Work required
I'd like the data below restated word for word, with the pictures left out.

(Beginning of Dataset section)

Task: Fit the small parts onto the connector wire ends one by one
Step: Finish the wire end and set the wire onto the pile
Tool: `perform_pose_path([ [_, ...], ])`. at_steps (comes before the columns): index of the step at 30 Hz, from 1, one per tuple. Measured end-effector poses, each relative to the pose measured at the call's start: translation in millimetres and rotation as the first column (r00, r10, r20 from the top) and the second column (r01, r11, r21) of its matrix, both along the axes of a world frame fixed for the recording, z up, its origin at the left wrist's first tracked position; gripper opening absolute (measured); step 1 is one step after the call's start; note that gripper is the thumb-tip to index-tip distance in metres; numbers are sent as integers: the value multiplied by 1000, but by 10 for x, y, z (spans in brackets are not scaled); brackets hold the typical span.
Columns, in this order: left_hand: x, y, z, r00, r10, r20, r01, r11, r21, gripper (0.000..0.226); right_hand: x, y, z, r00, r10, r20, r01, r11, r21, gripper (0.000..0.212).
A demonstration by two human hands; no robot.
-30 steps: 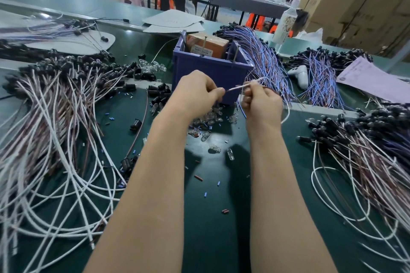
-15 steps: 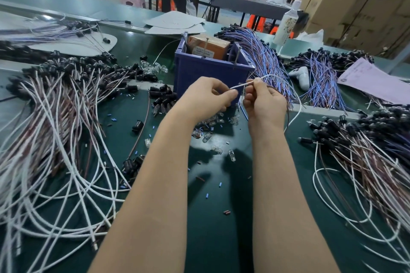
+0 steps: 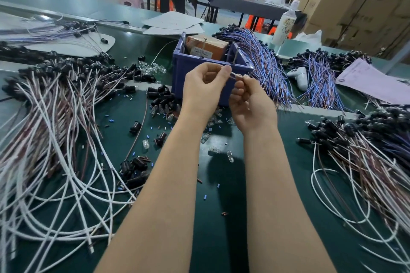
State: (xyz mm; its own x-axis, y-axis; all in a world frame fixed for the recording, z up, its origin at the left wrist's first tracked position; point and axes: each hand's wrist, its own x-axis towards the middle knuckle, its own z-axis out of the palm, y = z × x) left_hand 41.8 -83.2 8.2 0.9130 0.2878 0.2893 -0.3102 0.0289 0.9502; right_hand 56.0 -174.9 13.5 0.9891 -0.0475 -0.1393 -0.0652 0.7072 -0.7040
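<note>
Green table (image 3: 221, 206) lies under the arms. On it, the brown box (image 3: 208, 45) in the blue bin (image 3: 199, 62) has a label too blurry to read. In front of the bin, the left hand (image 3: 204, 88) and right hand (image 3: 250, 104) pinch one thin wire (image 3: 237, 75), fingers clamped on it. It lies almost flat, left to right.

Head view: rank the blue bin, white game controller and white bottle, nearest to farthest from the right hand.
1. blue bin: right behind the right hand, at table centre.
2. white game controller: off to the right, lying between the blue-purple wire bundles.
3. white bottle: far back right, standing upright on the rear table.
</note>
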Motion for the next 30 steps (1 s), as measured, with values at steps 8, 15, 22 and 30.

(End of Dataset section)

Solution for this exercise
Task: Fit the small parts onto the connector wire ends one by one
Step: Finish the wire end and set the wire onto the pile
Tool: `perform_pose_path([ [_, ...], ])`. at_steps (comes before the columns): index of the step at 30 Hz, from 1, one per tuple. Measured end-effector poses, each relative to the pose measured at the call's start: translation in millimetres and rotation as the first column (r00, r10, r20 from the top) and the second column (r01, r11, r21) of its matrix, both along the axes of a world frame fixed for the recording, z up, its origin at the left wrist's first tracked position; gripper opening absolute (measured); step 1 is one step after the call's start; note that gripper is the thumb-tip to index-tip distance in metres; numbers are sent as integers: the value multiplied by 1000, but by 10 for x, y, z (spans in brackets are not scaled); brackets hold the typical span.
Columns, in this order: left_hand: x, y, z, r00, r10, r20, r01, r11, r21, gripper (0.000..0.226); right_hand: x, y, z, r00, r10, r20, r01, r11, r21, gripper (0.000..0.212).
A demonstration by two human hands; no robot.
-30 steps: 
-15 steps: 
+0 steps: 
State: (xyz mm; its own x-axis, y-axis; all in a world frame fixed for the recording, z up, its origin at the left wrist's first tracked position; point and axes: each hand's wrist, its own x-axis towards the middle knuckle, its own z-axis out of the palm, y = z × x) left_hand 41.8 -83.2 8.2 0.9130 0.2878 0.2893 -0.3102 0.0289 0.9502; right_hand 56.0 -174.9 13.5 0.9891 -0.0475 -0.1393 -0.0652 0.7072 -0.7040
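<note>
Green table (image 3: 221, 206) lies under the arms. On it, the brown box (image 3: 208, 45) in the blue bin (image 3: 199, 62) has a label too blurry to read. In front of the bin, the left hand (image 3: 204, 88) and right hand (image 3: 250, 104) pinch one thin wire (image 3: 237, 75), fingers clamped on it. It lies almost flat, left to right.

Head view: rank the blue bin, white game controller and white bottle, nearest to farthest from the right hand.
1. blue bin: right behind the right hand, at table centre.
2. white game controller: off to the right, lying between the blue-purple wire bundles.
3. white bottle: far back right, standing upright on the rear table.
</note>
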Motion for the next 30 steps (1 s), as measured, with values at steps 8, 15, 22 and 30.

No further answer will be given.